The estimate of Reserves and Contingent Resources for the Mahalo Project as part of ATP 1191P provided in this Presentation, is based on, and fairly represents, information and supporting documentation determined by Mr Timothy L. Hower of MHA Petroleum Consultants LLC Inc (MHA) in accordance with Petroleum Resource Management System guidelines. Mr Hower is a full-time employee of MHA, and is a qualified person as defined under the ASX Listing Rule 5.42. Mr Hower is a Licensed Professional Engineer in the States of Colorado and Wyoming as well as being a member of The Society of Petroleum Engineers. Mr Hower has consented to the publication of the Reserve and Contingent Resource estimates for Mahalo in the form and context in which they appear in this Presentation.
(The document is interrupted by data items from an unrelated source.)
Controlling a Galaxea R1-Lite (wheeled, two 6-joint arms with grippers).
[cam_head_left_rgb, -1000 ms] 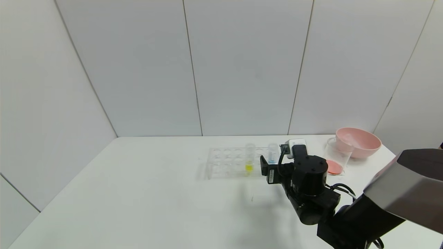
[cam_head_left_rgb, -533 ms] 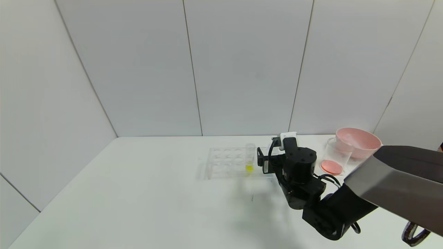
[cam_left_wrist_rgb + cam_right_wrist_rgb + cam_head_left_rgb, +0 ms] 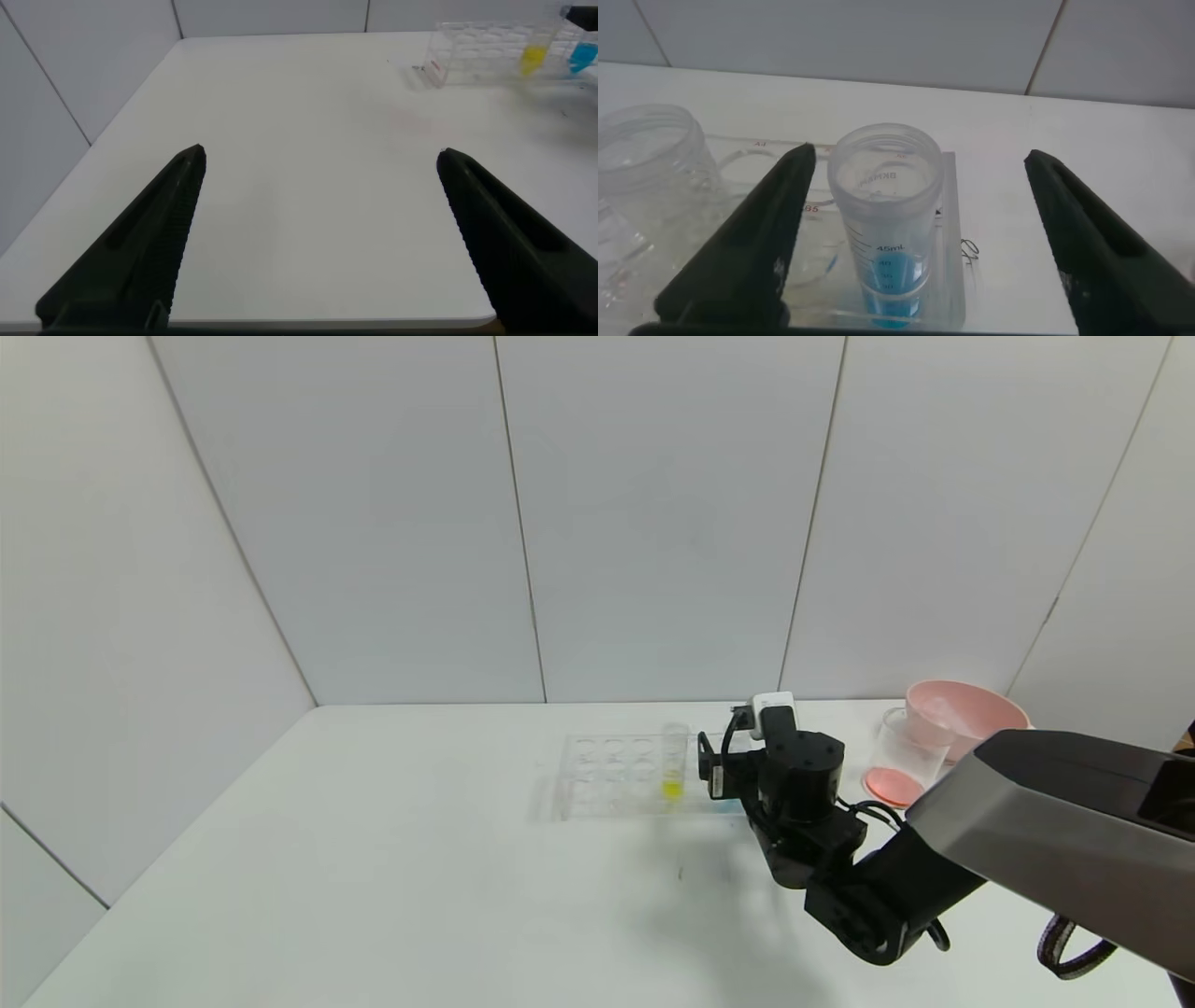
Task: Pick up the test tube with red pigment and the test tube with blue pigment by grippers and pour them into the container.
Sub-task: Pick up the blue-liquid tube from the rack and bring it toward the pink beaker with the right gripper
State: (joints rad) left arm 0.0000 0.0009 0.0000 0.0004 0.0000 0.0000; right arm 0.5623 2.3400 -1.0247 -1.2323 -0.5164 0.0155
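Blue tube [image 3: 884,229] now between nearer jaws

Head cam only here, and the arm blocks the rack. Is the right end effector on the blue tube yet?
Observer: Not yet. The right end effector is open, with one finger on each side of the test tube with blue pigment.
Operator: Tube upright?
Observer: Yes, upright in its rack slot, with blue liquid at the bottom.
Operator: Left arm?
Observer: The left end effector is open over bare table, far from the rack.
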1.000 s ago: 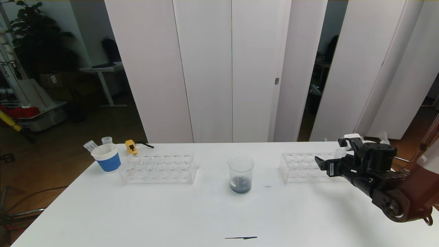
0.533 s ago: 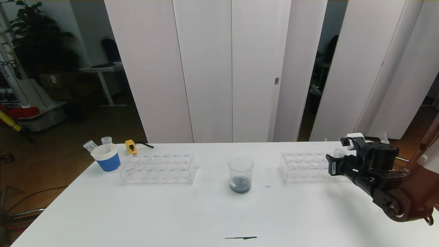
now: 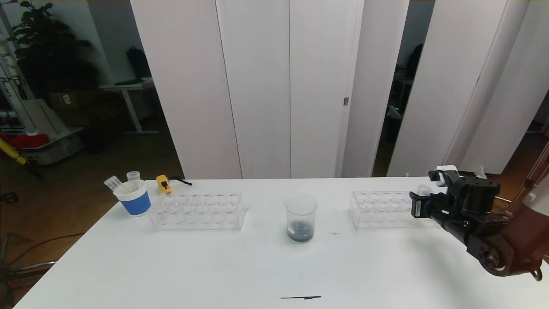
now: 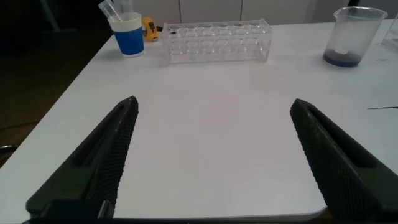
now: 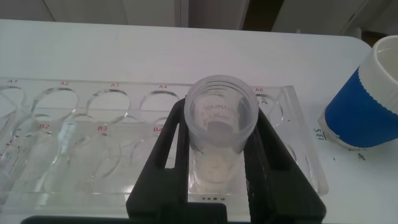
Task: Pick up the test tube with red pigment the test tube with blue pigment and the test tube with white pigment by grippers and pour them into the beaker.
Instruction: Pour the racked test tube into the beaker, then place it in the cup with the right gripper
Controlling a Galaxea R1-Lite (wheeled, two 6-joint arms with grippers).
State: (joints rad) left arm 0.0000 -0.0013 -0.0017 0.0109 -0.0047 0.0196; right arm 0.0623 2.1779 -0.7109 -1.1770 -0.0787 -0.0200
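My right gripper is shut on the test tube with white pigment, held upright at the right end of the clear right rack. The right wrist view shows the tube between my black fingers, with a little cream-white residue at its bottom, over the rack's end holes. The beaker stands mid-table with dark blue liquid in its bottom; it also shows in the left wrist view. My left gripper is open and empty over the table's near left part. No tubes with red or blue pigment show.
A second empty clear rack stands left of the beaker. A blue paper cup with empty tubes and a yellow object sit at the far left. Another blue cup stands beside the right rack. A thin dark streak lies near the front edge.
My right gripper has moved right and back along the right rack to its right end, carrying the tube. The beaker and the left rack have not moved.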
The reserve and contingent gas resource estimates for ATP 1191P provided in this presentation were originally released to the Market in the Company’s announcement of 28 August 2014, updated in an announcement dated 2 December 2015, and further upgraded in an announcement dated 6 March 2018 and were estimated using the deterministic method with the estimate of contingent resources not having been adjusted for commercial risk.
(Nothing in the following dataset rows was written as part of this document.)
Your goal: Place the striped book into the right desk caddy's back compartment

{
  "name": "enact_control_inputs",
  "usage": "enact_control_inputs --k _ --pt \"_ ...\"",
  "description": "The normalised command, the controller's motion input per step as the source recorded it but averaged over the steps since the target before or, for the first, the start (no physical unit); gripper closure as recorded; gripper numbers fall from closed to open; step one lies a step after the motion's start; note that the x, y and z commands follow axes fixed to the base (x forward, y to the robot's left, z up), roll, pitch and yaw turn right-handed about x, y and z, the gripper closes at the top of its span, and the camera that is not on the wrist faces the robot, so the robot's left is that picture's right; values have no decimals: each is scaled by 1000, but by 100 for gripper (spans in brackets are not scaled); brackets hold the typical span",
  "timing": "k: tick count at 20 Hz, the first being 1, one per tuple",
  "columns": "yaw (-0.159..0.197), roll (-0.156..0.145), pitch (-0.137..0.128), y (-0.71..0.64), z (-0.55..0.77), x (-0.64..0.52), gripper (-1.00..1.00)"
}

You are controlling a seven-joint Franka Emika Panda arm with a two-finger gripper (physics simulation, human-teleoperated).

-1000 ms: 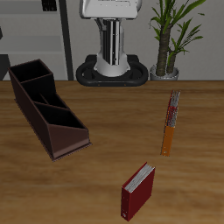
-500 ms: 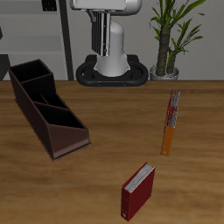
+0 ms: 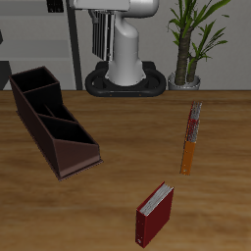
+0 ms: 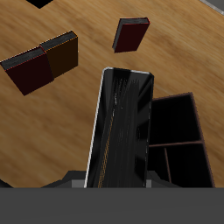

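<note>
The striped book (image 4: 122, 122) rides high in the hand (image 3: 96, 37), up above the back end of the right desk caddy (image 3: 54, 123). In the exterior view it shows only as a thin striped slab hanging at the top of the picture, well clear of the tabletop (image 3: 108, 186). From the wrist it fills the middle of the view, cover outward, with the caddy's dark sections showing just beside and beneath it.

The fingers themselves are hidden behind the book, so I can't see the pads directly, but the book hangs in the air with nothing else under it: the hand is clamped on it.

So the carry step is in hand, and the drop is not yet made. The back compartment (image 3: 32, 82), the end section farthest from the caddy's short front wall, stands open and unfilled. The book looks roughly above that end, though the exterior view is too cramped up there to say how well it lines up.

Next move, as I judge it: settle the book over that end section, match its thin edge to the slot between the slanted divider and the end wall, then lower straight in before letting go.

Away from the caddy, the red book (image 3: 155, 213) and the orange-and-red book (image 3: 191, 137) lie out of the path.
</note>
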Motion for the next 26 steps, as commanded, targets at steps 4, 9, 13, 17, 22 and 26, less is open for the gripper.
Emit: enact_control_inputs --k 4,9,13,17,22,26 --pt "61 -11 83 -183 -268 -146 100" --pt "15 -39 -3 -246 -146 -106 100" --pt "15 -32 -4 -163 -200 -104 100" --pt "-9 1 -3 -82 -112 -153 100" --pt "-13 3 47 -138 -91 -150 100" --pt "-19 18 81 -75 10 -162 100"
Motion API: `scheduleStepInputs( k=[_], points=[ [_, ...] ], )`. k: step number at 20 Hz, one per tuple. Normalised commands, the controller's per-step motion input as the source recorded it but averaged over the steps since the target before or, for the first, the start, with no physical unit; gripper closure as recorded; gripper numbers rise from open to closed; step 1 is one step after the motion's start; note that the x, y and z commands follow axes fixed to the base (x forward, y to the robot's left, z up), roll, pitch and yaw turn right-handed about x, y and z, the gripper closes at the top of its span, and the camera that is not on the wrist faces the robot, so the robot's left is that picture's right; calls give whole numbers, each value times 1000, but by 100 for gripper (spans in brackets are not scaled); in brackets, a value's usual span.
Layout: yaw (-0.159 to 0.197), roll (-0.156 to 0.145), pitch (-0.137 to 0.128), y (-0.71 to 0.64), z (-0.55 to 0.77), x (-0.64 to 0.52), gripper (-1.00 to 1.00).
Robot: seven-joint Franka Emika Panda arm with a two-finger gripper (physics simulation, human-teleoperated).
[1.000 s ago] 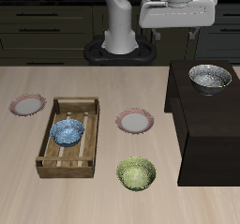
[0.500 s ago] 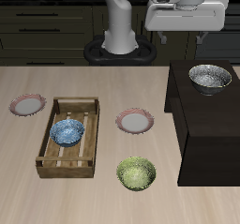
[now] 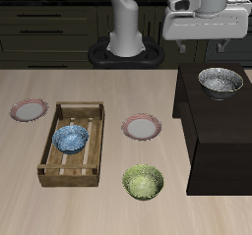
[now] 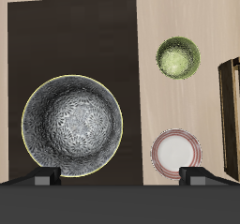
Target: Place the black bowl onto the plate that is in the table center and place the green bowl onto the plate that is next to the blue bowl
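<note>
While the black bowl [image 3: 220,81] sits untouched on the tall dark-brown block [image 3: 212,141] at the far side of the table [image 3: 118,214], the gripper [image 3: 218,44] hangs high above it, empty — its fingers [image 4: 42,177] show spread wide apart in the wrist view, with nothing between them. Out on the open tabletop, the central plate [image 3: 142,128] waits bare, just beside the wooden crate [image 3: 71,144] that holds the blue bowl [image 3: 71,138]; the green bowl [image 3: 144,182] rests nearer the front edge, and a second plate [image 3: 29,109] lies beyond the crate's other side. The step in hand looks like the approach to the black bowl. Done well, it would mean a straight descent with one finger inside the rim and one outside, closing on the wall rather than the slick silver curve — then a lift clear of the block before crossing to the central plate.
</note>
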Motion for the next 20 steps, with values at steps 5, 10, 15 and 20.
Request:
scheduleStepInputs(
  k=[5, 10, 15, 20],
  points=[
    [-5, -13, 43, 11, -241, 157, -100],
    [17, 1, 23, -18, -269, 56, -100],
    [20, 24, 38, 47, -346, -24, -100],
    [11, 21, 32, 21, -268, -19, -100]
  ],
)
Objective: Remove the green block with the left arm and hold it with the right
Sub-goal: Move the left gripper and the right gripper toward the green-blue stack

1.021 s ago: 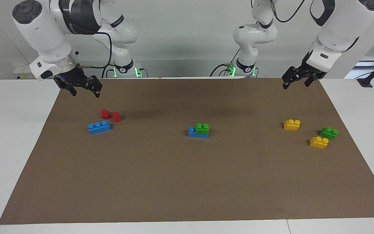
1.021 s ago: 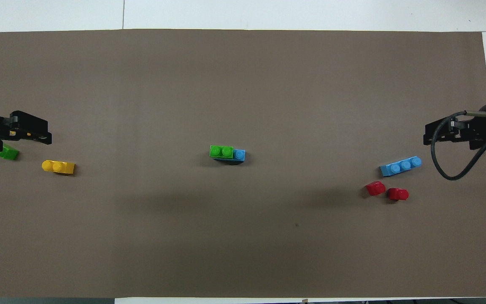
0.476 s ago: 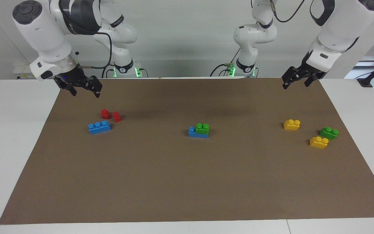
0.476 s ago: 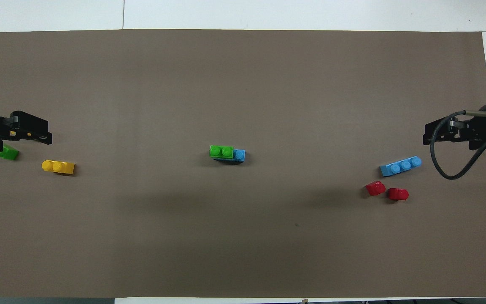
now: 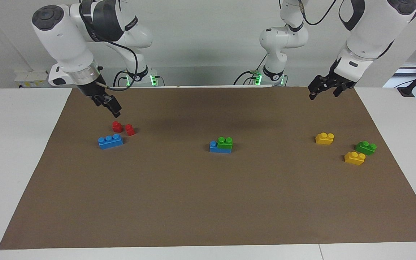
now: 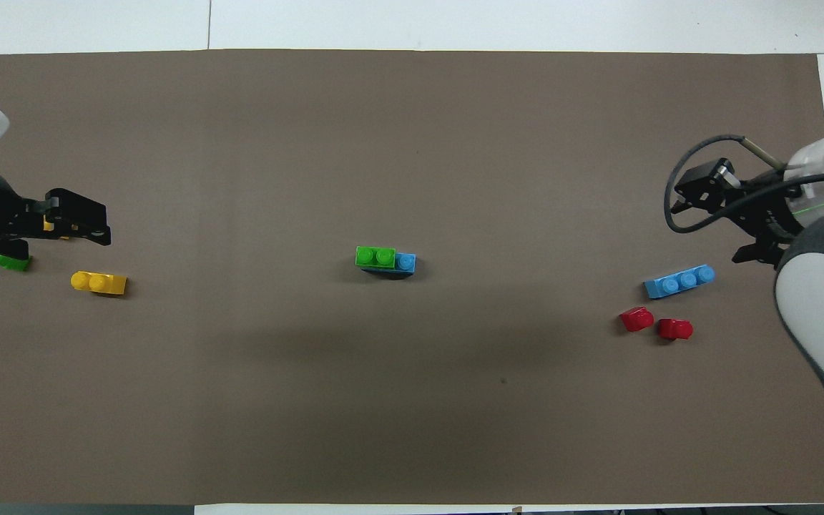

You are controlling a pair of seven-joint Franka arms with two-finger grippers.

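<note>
While the green block [image 5: 225, 142] sits untouched, right pincer [image 5: 111, 107] tilted, spread, left pincer [image 5: 324, 90] raised, spread.

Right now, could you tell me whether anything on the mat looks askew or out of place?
Only the two red bricks, nearer the robots than the loose blue brick, lie tipped on their sides. Every other brick sits studs up.

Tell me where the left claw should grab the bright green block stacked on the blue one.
Grip the green block by its two long side walls, coming straight down from above. It sits pressed on a blue brick with studs up, so only the upper walls are free; keep the fingertips above the seam.
</note>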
The contingent resource estimates for the unconventional gas located in ATP 744 provided in this Presentation are based on and fairly represent, information and supporting documentation determined by Mr John Hattner of Netherland, Sewell and Associates Inc, Dallas, Texas, USA, in accordance with Petroleum Resource Management System guidelines. Mr Hattner is a full-time employee of NSAI, and is considered to be a qualified person as defined under the ASX Listing Rule 5.42 and has given his consent to the use of the resource figures in the form and context in which they appear in this presentation.

The contingent gas resource estimates for ATP 744 provided in this statement were originally released to the Market in the Company’s announcement of 25 November 2010 and were estimated using the deterministic method with the estimate of contingent resources for ATP 744 not having been adjusted for commercial risk.

Comet Ridge confirms that it is not aware of any new information or data that materially affects the information included in any of the announcements relating to either ATP 1191P or ATP 744P referred to above and that all of the material assumptions and technical parameters underpinning the estimates in the announcements continue to apply and have not materially changed.

The contingent resource estimates for PEL 6, PEL 427 and PEL 428 referred to in this presentation were determined by Mr Timothy L. Hower of MHA Petroleum Consultants LLC in accordance with Petroleum Resource Management System guidelines. Mr Hower is a full-time employee of MHA, and is a qualified person as defined under the ASX Listing Rule 5.42. Mr Hower consented to the publication of the resource figures which appeared in the announcement of 7 March 2011 made by Eastern Star Gas Limited (ASX:ESG) and any reference and reliance on the resource figures for PEL 6, PEL 427 & PEL 428 in this Presentation is only a restatement of the information contained in the ESG announcement.

The contingent resource estimates for PEL 6, PEL 427 and PEL 428 were estimated using the deterministic method with the estimate of contingent resources for PEL 6, PEL 427 and PEL 428 not having been adjusted for commercial risk.

Comet Ridge confirms that it is not aware of any new information or data that materially affects the information included in the ESG announcement of 7 March 2011 and that all of the material assumptions and technical parameters underpinning the estimates in the announcements continue to apply and have not materially changed.